**Exercise requirements:** A faithful transcription of all the data, images excluded, is the required answer.

**Available data:**
※
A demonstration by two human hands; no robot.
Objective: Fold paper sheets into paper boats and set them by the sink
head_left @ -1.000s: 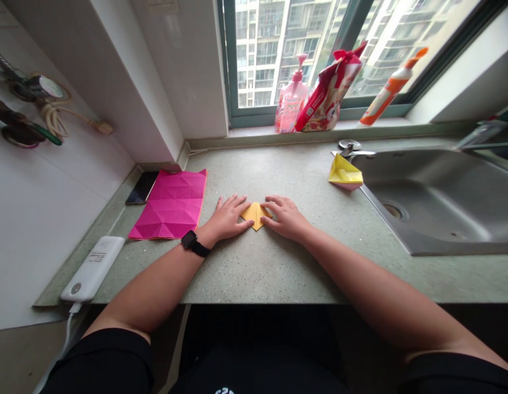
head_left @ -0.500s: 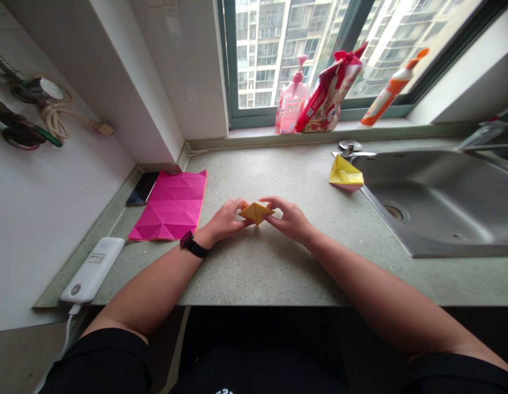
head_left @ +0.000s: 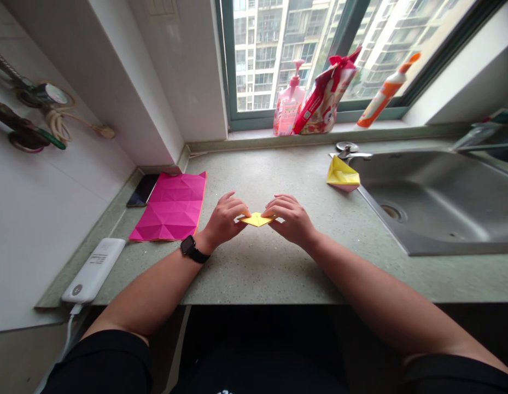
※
**Expected output:**
A demonstration by two human hands; no robot.
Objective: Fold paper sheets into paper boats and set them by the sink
head_left @ -1.000s: 
head_left @ -0.500s: 
head_left @ +0.000s: 

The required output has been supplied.